* **Your instructions**
Repeat exactly the lines from the start of the material below up to and including the "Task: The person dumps" line.

* **Extracted records**
>>

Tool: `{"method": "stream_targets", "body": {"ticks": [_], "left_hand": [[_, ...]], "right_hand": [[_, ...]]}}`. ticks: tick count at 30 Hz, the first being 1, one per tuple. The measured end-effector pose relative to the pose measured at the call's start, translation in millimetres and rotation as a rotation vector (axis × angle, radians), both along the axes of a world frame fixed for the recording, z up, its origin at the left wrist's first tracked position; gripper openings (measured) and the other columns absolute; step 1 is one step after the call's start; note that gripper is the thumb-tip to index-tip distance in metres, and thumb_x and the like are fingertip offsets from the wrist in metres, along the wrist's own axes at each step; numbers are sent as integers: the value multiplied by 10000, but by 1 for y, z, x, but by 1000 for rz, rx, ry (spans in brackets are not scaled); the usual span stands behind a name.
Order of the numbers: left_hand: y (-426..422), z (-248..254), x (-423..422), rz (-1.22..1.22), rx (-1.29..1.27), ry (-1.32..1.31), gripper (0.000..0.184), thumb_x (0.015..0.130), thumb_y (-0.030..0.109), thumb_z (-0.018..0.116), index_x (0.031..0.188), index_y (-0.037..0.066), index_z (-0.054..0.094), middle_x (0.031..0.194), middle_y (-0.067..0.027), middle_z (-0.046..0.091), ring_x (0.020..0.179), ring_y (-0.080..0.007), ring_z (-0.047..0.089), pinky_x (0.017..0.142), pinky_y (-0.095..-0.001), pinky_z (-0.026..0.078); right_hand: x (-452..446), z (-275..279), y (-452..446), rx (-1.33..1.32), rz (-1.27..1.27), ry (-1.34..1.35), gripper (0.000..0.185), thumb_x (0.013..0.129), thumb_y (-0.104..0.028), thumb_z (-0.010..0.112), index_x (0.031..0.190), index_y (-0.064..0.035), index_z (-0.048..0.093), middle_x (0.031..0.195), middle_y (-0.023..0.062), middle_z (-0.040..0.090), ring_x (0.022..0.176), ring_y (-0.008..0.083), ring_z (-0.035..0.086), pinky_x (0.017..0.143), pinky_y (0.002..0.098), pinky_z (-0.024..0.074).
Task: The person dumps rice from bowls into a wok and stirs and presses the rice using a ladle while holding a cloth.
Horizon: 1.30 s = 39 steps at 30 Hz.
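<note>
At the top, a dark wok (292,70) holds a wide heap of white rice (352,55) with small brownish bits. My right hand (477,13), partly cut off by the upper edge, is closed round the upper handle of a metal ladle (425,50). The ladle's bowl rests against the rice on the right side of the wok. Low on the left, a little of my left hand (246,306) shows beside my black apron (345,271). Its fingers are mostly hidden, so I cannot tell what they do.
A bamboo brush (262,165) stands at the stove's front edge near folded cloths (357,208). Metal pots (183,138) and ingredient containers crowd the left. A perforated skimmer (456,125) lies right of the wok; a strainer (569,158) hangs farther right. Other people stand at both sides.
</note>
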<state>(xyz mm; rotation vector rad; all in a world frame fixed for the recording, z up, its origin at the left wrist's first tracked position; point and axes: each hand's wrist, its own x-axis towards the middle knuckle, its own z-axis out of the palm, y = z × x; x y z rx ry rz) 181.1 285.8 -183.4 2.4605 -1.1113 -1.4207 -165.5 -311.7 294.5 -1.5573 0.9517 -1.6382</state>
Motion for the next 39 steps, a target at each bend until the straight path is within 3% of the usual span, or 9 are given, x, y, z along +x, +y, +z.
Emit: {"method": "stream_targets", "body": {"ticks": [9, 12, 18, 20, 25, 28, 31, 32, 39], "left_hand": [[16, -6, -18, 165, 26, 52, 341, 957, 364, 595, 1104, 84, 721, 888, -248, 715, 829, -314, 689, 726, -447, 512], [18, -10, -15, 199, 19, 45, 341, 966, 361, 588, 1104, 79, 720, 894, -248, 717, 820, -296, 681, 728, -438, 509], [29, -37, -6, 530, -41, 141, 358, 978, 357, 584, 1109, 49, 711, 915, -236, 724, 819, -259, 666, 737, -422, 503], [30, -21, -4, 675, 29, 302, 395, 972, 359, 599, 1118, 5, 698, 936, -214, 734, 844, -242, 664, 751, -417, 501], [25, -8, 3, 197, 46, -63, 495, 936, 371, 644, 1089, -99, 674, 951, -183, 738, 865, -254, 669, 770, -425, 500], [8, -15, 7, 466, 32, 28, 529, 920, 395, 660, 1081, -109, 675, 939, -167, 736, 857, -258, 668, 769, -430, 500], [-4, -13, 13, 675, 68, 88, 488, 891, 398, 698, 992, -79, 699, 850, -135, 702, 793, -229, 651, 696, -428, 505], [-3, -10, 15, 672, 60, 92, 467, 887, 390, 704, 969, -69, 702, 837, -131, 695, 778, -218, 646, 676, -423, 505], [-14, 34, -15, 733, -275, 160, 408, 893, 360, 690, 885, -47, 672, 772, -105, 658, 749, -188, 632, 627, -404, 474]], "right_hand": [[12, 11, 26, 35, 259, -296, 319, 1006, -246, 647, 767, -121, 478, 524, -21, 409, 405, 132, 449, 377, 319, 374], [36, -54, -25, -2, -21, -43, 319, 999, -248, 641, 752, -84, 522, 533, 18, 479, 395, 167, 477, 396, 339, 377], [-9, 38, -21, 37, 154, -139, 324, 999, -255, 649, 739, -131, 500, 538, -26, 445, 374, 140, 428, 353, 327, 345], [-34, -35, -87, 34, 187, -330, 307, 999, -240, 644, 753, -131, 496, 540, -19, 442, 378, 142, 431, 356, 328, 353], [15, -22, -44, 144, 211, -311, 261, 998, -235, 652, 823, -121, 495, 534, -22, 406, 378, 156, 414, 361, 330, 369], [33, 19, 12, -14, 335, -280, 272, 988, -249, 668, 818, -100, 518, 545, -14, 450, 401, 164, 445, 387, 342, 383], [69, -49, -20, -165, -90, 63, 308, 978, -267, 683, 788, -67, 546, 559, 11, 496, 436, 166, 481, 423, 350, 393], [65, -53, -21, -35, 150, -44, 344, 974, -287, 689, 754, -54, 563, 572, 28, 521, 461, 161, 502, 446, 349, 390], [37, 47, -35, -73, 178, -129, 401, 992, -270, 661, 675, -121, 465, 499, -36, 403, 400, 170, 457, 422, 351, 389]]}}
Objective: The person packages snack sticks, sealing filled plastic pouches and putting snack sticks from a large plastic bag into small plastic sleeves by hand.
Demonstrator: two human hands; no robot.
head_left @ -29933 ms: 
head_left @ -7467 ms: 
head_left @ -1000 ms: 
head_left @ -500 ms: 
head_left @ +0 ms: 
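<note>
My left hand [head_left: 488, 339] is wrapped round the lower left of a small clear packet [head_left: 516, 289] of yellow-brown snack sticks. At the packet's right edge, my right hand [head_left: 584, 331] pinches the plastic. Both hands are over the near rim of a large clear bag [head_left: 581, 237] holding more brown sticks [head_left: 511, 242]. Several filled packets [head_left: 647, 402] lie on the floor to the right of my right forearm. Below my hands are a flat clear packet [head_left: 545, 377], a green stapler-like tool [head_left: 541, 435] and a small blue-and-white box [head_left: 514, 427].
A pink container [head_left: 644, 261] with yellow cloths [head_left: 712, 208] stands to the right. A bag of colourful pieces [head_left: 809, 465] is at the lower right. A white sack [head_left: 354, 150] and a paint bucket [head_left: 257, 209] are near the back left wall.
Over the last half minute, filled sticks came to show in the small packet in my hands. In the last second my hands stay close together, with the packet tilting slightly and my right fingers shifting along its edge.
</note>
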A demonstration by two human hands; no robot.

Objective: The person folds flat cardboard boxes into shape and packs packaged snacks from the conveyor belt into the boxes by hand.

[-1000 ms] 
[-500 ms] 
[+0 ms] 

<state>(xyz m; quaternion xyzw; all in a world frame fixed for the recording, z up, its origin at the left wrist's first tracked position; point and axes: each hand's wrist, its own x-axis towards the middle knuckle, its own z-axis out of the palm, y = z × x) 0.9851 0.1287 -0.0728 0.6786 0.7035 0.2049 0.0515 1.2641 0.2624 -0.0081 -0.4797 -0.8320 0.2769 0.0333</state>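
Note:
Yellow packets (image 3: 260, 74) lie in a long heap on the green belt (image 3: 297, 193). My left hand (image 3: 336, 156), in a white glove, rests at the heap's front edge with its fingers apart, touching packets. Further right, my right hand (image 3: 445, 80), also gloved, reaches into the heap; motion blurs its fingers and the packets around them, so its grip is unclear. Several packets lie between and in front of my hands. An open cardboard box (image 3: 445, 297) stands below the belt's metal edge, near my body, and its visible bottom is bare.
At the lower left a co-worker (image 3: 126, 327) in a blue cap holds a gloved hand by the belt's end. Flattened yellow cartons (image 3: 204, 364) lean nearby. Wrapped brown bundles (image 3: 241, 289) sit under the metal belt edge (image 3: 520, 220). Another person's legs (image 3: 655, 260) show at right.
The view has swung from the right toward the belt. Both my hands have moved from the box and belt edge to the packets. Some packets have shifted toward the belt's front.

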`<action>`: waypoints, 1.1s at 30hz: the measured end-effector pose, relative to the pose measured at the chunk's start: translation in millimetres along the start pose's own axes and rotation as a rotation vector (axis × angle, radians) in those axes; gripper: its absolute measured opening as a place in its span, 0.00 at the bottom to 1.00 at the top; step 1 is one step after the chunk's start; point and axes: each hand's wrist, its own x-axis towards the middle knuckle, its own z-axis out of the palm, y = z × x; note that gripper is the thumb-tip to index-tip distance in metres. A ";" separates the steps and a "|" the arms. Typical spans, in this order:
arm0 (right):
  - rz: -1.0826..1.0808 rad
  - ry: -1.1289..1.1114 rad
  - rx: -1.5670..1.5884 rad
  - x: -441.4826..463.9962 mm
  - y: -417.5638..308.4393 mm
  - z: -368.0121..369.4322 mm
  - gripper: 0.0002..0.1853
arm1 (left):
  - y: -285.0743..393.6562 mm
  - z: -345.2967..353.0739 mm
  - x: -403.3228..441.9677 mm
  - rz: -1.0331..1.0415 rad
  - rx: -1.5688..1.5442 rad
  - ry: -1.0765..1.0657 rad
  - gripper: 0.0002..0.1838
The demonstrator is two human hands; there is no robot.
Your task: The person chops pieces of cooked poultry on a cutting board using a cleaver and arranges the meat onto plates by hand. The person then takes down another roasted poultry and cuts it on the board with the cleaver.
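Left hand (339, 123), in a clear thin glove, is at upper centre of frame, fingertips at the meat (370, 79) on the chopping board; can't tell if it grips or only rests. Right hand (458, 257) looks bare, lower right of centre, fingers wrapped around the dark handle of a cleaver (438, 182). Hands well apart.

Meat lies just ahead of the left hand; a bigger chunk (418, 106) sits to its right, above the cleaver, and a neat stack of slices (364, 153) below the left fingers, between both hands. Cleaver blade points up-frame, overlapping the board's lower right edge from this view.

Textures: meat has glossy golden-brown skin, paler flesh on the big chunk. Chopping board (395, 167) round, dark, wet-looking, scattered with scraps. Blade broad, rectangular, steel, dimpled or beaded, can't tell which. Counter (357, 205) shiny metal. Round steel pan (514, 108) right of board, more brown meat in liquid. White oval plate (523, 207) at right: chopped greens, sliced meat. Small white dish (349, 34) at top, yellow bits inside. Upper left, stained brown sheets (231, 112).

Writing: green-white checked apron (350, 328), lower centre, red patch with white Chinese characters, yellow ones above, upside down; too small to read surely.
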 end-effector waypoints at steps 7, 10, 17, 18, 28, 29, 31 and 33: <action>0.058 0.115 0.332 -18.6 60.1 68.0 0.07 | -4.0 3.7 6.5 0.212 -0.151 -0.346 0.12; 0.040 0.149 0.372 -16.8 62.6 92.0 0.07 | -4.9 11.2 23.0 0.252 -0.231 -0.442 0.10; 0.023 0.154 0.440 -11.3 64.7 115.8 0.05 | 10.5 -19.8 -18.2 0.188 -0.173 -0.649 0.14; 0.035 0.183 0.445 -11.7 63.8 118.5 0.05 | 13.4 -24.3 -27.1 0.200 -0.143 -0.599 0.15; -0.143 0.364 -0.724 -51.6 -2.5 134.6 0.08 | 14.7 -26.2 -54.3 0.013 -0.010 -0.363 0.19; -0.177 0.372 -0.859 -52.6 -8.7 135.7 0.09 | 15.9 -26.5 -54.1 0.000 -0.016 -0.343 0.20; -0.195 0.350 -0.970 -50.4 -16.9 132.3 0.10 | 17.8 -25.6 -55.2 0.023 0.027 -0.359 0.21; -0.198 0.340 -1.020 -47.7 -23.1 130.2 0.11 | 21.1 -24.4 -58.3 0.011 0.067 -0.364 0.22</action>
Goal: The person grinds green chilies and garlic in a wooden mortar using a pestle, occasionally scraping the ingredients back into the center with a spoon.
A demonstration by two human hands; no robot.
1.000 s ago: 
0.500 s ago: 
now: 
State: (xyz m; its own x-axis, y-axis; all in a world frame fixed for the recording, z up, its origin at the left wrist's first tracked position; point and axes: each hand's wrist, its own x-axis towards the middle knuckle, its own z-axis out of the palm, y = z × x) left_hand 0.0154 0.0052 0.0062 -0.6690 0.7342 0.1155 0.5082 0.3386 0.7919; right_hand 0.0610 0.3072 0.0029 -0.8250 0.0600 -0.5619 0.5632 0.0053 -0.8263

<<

* **Exercise answer**
Tool: `{"method": "stream_targets", "body": {"ticks": [_], "left_hand": [[_, ...]], "right_hand": [[_, ...]]}}`. ticks: tick count at 30 Hz, the first being 1, one per tuple. The measured end-effector pose relative to the pose measured at the call's start, translation in millimetres and rotation as a rotation vector (axis × angle, radians), both along the axes of a world frame fixed for the recording, z up, its origin at the left wrist's first tracked position; gripper openings (measured) and the other columns absolute; step 1 is one step after the call's start; note that gripper is the thumb-tip to index-tip distance in metres, and thumb_x and the like are fingertip offsets from the wrist in metres, along the wrist's own axes at each step; numbers are sent as integers: the value multiplied by 10000, but by 1 for y, z, x, but by 1000 for rz, rx, ry (spans in brackets are not scaled); the usual span stands behind a name.
Order of the numbers: left_hand: y (-426..422), z (-248..254), x (-423..422), rz (-1.22..1.22), rx (-1.29..1.27), ry (-1.32..1.31), gripper (0.000..0.184), thumb_x (0.015..0.130), thumb_y (-0.030..0.109), thumb_z (-0.018..0.116), index_x (0.031..0.188), index_y (-0.037..0.066), index_z (-0.054..0.094), middle_x (0.031..0.194), middle_y (-0.067..0.027), middle_z (-0.046..0.091), ring_x (0.020..0.179), ring_y (-0.080..0.007), ring_z (-0.047..0.089), pinky_x (0.017..0.142), pinky_y (-0.095..-0.001), pinky_z (-0.026..0.078); right_hand: x (-452..446), z (-275..279), y (-452..446), rx (-1.33..1.32), rz (-1.27..1.27), ry (-1.34..1.35), gripper (0.000..0.185), thumb_x (0.013..0.129), thumb_y (-0.104..0.028), thumb_z (-0.010..0.112), index_x (0.031..0.190), index_y (-0.064..0.035), index_z (-0.048..0.093), middle_x (0.031..0.195), middle_y (-0.023..0.062), middle_z (-0.040..0.090), ring_x (0.022..0.176), ring_y (-0.008..0.083), ring_z (-0.035..0.086), pinky_x (0.017..0.143), pinky_y (0.002..0.098), pinky_z (-0.024..0.074).
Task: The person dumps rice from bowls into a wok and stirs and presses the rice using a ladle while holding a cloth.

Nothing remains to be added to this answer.